Your objective
Could you write out the listing below exactly as it stands, leaving out the pictures?

#### Data below ####

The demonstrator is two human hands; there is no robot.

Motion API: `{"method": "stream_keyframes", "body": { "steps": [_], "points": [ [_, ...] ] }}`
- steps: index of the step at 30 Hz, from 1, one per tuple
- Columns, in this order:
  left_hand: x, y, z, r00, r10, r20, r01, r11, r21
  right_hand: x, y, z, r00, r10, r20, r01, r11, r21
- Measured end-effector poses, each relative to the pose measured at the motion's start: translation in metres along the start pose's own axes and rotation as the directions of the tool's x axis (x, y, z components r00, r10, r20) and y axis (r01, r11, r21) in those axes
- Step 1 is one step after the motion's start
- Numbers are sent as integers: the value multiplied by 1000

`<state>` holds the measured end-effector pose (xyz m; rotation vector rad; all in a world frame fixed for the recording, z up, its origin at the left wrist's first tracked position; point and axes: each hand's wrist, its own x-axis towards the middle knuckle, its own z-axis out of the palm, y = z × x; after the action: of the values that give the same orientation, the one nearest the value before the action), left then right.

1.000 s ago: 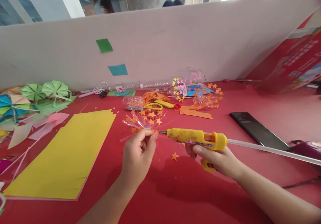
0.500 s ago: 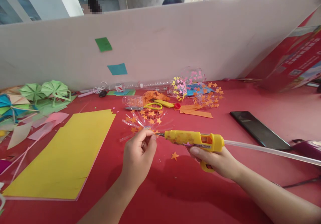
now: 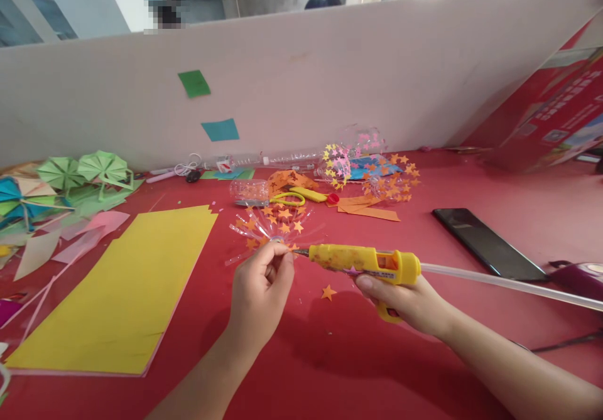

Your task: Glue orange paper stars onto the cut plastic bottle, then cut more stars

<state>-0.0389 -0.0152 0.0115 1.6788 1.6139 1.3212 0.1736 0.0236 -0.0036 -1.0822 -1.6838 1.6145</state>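
Protruding from glue gun (image 3: 348,257): glue stick (image 3: 494,282)

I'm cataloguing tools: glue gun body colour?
The glue gun body is yellow, clearest in the head view.

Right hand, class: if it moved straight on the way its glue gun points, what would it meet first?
Probably the left hand, at its pinched fingertips: they sit just beyond the nozzle of the yellow glue gun, though one view leaves depth unclear.

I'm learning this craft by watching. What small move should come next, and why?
Perhaps the right hand should ease the yellow glue gun slightly back: its nozzle sits close by the pinched fingertips of the left hand and may be hot.
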Motion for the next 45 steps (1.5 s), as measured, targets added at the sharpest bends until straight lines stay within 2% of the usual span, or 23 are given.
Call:
{"method": "stream_keyframes", "body": {
  "steps": [9,14,16,24,35,38,40,43,45],
  "points": [
    [1,-1,1,1000,21,-3,-21,1000,9,1,1,0,1000,-15,4,15,1000,-23],
    [0,-3,2,995,96,-32,-93,991,95,1,-10,3,969,-247,0,244,955,-167],
    [0,-3,1,994,100,-33,-97,990,104,1,-14,4,955,-297,-9,290,939,-187],
    [0,-3,1,999,47,-22,-46,998,42,0,-12,3,961,-277,17,276,947,-166],
    [1,-2,0,999,45,-8,-45,998,48,1,-12,3,964,-266,11,264,952,-157],
    [1,-2,1,994,106,-26,-103,990,99,0,-13,4,958,-288,5,284,941,-182],
    [0,-3,1,980,191,-53,-179,967,180,0,-14,4,953,-304,-1,296,929,-224],
    [-1,-4,1,933,349,-84,-314,907,282,0,-14,3,933,-358,-21,334,889,-314],
    [-2,-4,-1,908,407,-98,-370,890,267,2,-13,0,905,-421,-68,363,845,-393]
  ]
}}
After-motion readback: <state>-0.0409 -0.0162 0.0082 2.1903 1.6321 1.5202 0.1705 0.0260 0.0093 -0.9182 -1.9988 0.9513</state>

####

Exercise solution
The demonstrator is two human hands; there is no robot.

Motion API: `{"method": "stream_keyframes", "body": { "steps": [_], "points": [ [_, ...] ] }}`
- steps: index of the step at 30 Hz, from 1, one per tuple
- Columns, in this order:
  left_hand: x, y, z, r00, r10, r20, r01, r11, r21
  right_hand: x, y, z, r00, r10, r20, r01, r11, r21
- Measured end-effector poses, each relative to the pose measured at the motion's start: translation in metres along the start pose's own axes and rotation as the directions of the tool's x axis (x, y, z components r00, r10, r20) and y axis (r01, r11, r21) in those axes
- Step 1 is one step after the motion's start
- Numbers are sent as integers: the value multiplied by 1000

`<state>` holds the measured end-effector pose (xyz m; rotation vector rad; all in a world frame fixed for the recording, z up, its origin at the left wrist's first tracked position; point and axes: each hand's wrist, its own x-axis towards the middle knuckle, its own z-axis out of the palm, y = z × x; after the action: of the values that give the same orientation, the one nearest the value before the action), left then right.

1.000 s ago: 
0.500 s ago: 
now: 

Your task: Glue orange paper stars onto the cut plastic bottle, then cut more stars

<state>-0.0389 -0.0152 0.0115 1.6788 1.6139 1.3212 0.1736 0.0236 -0.0036 -1.0822 -1.6838 1.6145</state>
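Protruding from glue gun (image 3: 348,257): glue stick (image 3: 494,282)

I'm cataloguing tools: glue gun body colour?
The glue gun body is yellow, clearest in the head view.

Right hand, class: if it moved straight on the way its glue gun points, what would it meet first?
Probably the left hand, at its pinched fingertips: they sit just beyond the nozzle of the yellow glue gun, though one view leaves depth unclear.

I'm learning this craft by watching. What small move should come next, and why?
Perhaps the right hand should ease the yellow glue gun slightly back: its nozzle sits close by the pinched fingertips of the left hand and may be hot.
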Motion for the next 45 steps (1.5 s), as measured, targets added at the sharpest bends until straight lines stay within 2% of the usual span, or 23 are given.
Call:
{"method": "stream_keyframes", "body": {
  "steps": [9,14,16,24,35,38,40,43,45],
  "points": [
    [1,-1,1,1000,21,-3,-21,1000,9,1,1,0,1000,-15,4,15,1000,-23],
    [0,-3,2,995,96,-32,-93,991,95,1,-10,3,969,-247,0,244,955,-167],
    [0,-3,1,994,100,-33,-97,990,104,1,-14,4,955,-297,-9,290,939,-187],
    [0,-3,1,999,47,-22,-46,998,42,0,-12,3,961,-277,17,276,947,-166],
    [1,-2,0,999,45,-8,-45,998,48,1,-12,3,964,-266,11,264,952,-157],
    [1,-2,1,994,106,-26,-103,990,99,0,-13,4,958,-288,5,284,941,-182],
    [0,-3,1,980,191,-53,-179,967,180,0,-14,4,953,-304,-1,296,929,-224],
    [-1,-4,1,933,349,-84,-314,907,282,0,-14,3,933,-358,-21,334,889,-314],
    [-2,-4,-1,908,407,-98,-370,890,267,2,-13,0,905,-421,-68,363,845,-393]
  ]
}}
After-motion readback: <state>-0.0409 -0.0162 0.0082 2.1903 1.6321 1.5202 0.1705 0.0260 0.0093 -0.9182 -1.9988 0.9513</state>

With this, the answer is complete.